-- TASK OBJECTIVE --
Starting with the line with "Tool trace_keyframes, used" in the entries below and going on through the line with "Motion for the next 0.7", output every line exactly and nothing more. No pictures.
:: AVAILABLE RECORDS
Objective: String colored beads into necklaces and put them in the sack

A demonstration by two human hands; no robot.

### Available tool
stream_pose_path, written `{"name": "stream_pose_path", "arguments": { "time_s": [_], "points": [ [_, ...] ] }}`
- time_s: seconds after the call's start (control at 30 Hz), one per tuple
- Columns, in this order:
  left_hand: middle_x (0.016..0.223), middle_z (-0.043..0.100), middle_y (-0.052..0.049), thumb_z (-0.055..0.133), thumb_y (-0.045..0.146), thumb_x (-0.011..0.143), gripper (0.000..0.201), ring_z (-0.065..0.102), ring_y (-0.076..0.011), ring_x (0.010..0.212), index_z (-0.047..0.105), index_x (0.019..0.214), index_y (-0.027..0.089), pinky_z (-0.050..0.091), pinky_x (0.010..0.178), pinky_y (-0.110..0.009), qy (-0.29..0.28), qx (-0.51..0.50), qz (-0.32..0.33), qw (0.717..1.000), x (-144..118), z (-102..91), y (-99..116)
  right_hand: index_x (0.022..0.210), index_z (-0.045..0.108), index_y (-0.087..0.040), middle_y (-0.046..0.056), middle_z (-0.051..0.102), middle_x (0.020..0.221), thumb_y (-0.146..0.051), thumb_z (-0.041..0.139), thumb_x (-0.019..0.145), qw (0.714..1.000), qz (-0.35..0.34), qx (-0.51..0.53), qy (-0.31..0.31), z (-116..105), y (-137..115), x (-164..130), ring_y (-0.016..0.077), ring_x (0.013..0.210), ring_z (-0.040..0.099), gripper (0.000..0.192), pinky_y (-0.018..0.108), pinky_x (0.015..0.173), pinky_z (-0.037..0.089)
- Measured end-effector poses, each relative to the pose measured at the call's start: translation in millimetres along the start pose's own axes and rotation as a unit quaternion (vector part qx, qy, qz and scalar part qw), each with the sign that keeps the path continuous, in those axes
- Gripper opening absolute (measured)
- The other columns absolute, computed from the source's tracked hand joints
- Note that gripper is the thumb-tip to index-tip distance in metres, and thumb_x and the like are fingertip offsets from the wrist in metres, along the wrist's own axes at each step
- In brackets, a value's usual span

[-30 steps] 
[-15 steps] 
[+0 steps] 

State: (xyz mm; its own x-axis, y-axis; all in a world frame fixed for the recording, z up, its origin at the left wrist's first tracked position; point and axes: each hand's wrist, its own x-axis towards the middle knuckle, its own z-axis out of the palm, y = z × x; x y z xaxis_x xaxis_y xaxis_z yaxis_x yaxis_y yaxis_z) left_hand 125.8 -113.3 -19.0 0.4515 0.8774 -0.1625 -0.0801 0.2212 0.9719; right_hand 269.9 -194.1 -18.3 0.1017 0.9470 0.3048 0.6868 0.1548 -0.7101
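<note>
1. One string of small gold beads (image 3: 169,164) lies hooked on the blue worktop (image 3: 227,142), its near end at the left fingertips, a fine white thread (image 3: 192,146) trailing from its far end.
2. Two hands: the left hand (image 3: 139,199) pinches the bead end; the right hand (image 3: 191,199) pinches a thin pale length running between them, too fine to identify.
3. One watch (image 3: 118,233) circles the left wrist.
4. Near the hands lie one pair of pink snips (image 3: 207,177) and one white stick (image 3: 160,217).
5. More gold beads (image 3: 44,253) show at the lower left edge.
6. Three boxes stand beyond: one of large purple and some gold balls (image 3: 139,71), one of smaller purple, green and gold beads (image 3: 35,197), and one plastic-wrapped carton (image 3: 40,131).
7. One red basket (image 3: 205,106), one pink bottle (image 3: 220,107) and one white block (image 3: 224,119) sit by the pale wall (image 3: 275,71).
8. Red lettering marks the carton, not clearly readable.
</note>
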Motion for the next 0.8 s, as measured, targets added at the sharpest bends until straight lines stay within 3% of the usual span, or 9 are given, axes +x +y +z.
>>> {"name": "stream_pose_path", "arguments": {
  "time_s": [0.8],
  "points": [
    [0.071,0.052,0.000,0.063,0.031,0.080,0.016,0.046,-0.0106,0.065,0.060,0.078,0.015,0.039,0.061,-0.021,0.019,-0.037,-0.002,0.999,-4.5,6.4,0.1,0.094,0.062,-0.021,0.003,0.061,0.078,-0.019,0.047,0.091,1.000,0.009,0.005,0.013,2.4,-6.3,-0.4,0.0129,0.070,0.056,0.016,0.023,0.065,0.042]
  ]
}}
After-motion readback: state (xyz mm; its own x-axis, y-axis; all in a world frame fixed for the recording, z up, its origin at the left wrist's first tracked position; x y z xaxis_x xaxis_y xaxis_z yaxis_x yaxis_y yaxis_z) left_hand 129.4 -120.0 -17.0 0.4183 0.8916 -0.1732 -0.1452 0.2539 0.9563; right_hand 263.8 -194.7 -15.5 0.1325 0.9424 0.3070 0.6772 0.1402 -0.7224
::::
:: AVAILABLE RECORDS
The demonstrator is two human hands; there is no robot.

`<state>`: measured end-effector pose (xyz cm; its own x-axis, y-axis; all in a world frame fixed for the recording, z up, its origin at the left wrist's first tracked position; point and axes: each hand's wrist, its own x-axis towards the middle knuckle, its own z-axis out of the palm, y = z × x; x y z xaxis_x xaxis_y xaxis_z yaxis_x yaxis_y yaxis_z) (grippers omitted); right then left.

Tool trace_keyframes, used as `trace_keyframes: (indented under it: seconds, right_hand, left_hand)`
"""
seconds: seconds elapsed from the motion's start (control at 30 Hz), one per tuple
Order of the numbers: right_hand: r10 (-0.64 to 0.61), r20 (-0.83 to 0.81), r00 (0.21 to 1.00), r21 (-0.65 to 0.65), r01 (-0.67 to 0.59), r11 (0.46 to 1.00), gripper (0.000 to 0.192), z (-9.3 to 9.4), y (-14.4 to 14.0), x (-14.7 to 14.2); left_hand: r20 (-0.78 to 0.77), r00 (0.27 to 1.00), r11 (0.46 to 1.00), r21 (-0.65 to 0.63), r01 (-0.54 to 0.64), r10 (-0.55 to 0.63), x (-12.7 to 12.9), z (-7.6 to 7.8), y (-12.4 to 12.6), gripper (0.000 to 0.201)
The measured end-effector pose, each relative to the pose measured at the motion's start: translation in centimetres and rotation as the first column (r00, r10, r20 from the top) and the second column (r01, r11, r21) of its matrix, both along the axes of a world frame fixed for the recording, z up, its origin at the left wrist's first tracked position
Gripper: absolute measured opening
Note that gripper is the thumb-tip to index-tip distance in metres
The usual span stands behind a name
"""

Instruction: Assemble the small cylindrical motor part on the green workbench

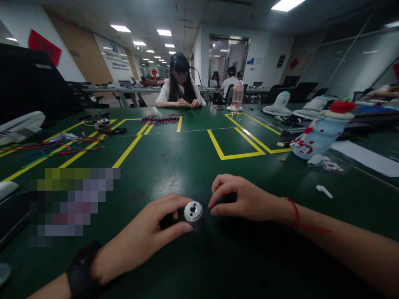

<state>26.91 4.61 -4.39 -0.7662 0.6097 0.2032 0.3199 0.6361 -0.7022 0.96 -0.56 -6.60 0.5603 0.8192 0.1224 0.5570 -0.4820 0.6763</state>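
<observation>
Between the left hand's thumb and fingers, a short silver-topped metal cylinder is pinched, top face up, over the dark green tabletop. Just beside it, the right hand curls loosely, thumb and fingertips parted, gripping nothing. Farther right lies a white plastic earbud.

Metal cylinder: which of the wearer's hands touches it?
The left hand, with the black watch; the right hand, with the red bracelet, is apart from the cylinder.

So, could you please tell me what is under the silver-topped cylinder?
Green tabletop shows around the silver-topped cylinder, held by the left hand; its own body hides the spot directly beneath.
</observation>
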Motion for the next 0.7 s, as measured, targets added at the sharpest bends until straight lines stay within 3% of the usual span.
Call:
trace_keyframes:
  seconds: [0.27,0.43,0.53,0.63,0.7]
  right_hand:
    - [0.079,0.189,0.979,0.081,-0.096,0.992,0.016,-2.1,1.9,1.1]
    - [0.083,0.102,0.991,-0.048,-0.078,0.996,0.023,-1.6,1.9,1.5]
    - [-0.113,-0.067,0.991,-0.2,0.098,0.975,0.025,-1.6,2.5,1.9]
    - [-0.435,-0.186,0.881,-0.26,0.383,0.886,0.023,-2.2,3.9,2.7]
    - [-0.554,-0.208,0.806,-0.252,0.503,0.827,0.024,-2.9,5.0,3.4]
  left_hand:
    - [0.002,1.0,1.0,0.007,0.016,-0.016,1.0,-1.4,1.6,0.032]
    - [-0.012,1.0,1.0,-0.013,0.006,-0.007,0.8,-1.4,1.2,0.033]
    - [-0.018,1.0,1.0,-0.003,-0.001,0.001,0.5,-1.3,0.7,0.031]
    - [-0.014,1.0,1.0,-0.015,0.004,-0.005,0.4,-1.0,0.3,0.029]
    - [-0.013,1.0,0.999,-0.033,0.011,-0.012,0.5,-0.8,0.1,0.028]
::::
-- YOUR RESPONSE --
Tool trace_keyframes, used as `trace_keyframes: (indented under it: seconds, right_hand, left_hand)`
"""
seconds: seconds elapsed from the motion's start (control at 30 Hz), one per tuple
Order of the numbers: right_hand: r10 (-0.64 to 0.61), r20 (-0.83 to 0.81), r00 (0.21 to 1.00), r21 (-0.65 to 0.65), r01 (-0.67 to 0.59), r11 (0.46 to 1.00), gripper (0.000 to 0.192), z (-9.3 to 9.4), y (-14.4 to 14.0), x (-14.7 to 14.2); left_hand: r20 (-0.78 to 0.77), r00 (0.27 to 1.00), r11 (0.46 to 1.00), r21 (-0.65 to 0.63), r01 (-0.54 to 0.64), r10 (-0.55 to 0.63), x (-12.7 to 12.9), z (-7.6 to 7.8), y (-12.4 to 12.6), gripper (0.000 to 0.201)
The measured end-effector pose, each relative to the pose measured at the motion's start: translation in centimetres and rotation as the first column (r00, r10, r20 from the top) and the second column (r01, r11, r21) of its matrix, both along the axes of a world frame fixed for the recording, z up, its origin at the left wrist's first tracked position
Gripper: absolute measured opening
Note that gripper is the thumb-tip to index-tip distance in metres
The usual span stands behind a name
"""

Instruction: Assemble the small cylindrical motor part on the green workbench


<state>26.91 4.61 -4.39 -0.7662 0.6097 0.2032 0.3199 0.6361 -0.7022 0.96 -0.56 -6.60 0.5603 0.8192 0.1224 0.5570 -0.4820 0.6763</state>
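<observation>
Between the left hand's thumb and fingers, a short silver-topped metal cylinder is pinched, top face up, over the dark green tabletop. Just beside it, the right hand curls loosely, thumb and fingertips parted, gripping nothing. Farther right lies a white plastic earbud.

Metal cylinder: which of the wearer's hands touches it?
The left hand, with the black watch; the right hand, with the red bracelet, is apart from the cylinder.

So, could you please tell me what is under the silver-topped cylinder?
Green tabletop shows around the silver-topped cylinder, held by the left hand; its own body hides the spot directly beneath.
</observation>
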Motion for the next 0.7 s, as measured, targets added at the sharpest bends until straight lines stay within 3% of the usual span.

The answer requires no further additions.